Шайлер в последний раз взглянула на Джека. Он по-прежнему спорил с сестрой и даже не заметил, что Шайлер уходит.
ГЛАВА 17
Сколько Шайлер себя помнила, воскресенья она всегда проводила в больнице. Когда она была помладше, они с бабушкой добирались до дальнего края Манхэттена на такси. К Шайлер все настолько привыкли, что охранники даже не выдавали ей бейджика посетителя, а просто махали, чтобы проходила. Теперь, когда она стала старше, Корделия редко присоединялась к ней во время этих еженедельных визитов, и Шайлер ездила одна.
Она прошла через приемный покой, куда доставляли больных «скорые», через застекленный коридор, мимо киоска с подарками, воздушными шариками и цветами. Девушка купила в киоске газету и прошла к заднему лифту. Ее мать находилась на верхнем этаже, в отдельной палате, обставленной как номер люкс какого-нибудь из лучших отелей города.
На Шайлер, в отличие от большинства людей, больницы не производили угнетающего впечатления. Слишком уж много времени она провела здесь в детстве, катаясь по коридорам на взятом взаймы кресле-каталке и играя в прятки с медсестрами и санитарами. Каждое воскресенье она ела в здешней столовой в подвальном этаже, и раздатчики нагружали ей тарелку беконом, яичницей и вафлями.
В коридоре ей встретилась постоянная сиделка матери.
— Сегодня хороший день, — с улыбкой сообщила сиделка.
— О, здорово! — Шайлер улыбнулась в ответ.
Ее мать пребывала в коме большую часть жизни девочки. Когда ей было несколько месяцев, у Аллегры случилась аневризма, и она впала в кому. Почти все время она спокойно лежала в постели, не шевелясь и едва дыша.
Но в «хорошие» дни что-то происходило: дрожание опущенных век, шевеление большого пальца, подергивание щеки. Иногда мать вздыхала, неизвестно почему. Это были малые, бесконечно малые напоминания о прежней, полной энергии женщине, ныне заживо заключенной в кокон смерти.

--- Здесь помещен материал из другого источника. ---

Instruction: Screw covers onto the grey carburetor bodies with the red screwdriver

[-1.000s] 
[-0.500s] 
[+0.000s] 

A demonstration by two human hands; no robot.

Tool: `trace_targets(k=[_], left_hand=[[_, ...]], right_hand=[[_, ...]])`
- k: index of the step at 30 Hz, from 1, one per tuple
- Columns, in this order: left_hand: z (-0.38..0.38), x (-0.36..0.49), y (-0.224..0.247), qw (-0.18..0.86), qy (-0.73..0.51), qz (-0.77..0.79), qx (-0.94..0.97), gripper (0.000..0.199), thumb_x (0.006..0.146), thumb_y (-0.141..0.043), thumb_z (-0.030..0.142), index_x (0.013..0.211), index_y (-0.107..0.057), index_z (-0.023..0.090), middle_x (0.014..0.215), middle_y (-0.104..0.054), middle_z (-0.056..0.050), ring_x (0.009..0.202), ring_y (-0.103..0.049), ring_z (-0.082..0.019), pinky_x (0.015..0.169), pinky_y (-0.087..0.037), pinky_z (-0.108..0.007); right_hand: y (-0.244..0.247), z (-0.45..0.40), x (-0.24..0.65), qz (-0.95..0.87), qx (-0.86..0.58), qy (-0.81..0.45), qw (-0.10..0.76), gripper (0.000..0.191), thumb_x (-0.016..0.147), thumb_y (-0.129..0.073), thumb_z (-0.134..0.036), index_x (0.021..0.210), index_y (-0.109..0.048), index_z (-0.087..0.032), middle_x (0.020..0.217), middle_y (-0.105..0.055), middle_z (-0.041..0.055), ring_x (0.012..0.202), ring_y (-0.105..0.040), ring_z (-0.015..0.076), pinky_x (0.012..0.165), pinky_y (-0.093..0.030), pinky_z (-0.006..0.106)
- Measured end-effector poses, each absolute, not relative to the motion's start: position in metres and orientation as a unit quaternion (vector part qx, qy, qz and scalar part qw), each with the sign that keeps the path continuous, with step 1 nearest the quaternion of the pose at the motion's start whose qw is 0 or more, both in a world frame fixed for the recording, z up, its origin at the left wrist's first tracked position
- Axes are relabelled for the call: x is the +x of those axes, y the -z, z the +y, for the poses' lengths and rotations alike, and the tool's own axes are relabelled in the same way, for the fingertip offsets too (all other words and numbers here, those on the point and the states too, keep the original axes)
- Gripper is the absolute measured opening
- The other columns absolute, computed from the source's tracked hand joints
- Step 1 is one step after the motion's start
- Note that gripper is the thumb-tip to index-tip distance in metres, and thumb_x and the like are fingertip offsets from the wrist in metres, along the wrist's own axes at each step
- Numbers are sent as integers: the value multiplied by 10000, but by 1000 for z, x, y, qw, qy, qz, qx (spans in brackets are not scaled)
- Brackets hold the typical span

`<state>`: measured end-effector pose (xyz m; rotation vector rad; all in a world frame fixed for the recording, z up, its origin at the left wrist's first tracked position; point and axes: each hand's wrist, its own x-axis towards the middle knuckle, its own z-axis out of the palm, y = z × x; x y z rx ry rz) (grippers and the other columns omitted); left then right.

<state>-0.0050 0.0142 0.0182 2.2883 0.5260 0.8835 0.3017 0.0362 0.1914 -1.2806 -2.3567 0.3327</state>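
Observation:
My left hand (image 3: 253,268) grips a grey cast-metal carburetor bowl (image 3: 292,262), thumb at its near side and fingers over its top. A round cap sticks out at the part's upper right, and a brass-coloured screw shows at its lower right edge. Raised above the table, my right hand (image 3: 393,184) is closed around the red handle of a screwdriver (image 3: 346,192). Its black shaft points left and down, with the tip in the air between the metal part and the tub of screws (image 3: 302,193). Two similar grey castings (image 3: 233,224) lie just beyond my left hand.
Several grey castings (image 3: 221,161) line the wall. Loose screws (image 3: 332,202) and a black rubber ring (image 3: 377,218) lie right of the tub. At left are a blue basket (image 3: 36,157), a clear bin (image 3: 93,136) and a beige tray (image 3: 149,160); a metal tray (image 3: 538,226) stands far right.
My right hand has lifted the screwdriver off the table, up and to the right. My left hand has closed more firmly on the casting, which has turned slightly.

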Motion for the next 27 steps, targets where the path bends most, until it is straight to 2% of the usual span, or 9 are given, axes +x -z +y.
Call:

Шайлер вспомнила заключение докторов, сделанное почти десять лет назад. «Все ее органы функционируют. Она абсолютно здорова, за одним исключением. Отчего-то ее разум закрылся от тела. У нее сохраняются нормальные схемы сна и бодрствования, и мозг ее не мертв, ни в каком отношении. Нейроны работают. Но она не приходит в сознание. Это загадка». Как ни удивительно, но врачи по-прежнему были убеждены: сохраняется шанс, что при удачном стечении обстоятельств мать Шайлер очнется. «Иногда это оказывается песня. Или голос из прошлого. Что-то работает спусковым крючком, и больные приходят в себя. На самом деле она может очнуться в любое мгновение».
Несомненно, Корделия верила в это и хотела, чтобы Шайлер читала Аллегре, пусть мать знает ее голос, быть может, в какой-то момент откликнется на него.
Шайлер поблагодарила сиделку и бросила взгляд в маленькое дверное окошко.
И увидела в палате какого-то человека.
Шайлер взялась за дверную ручку и, не поворачивая ее, снова взглянула в окошко.
Человек исчез.
Шайлер моргнула. Она готова была поклясться, что видела там седого мужчину в темном костюме, он стоял на коленях у постели ее матери, спиной к двери, и держал ее за руку. Плечи его вздрагивали, и казалось, что он плачет.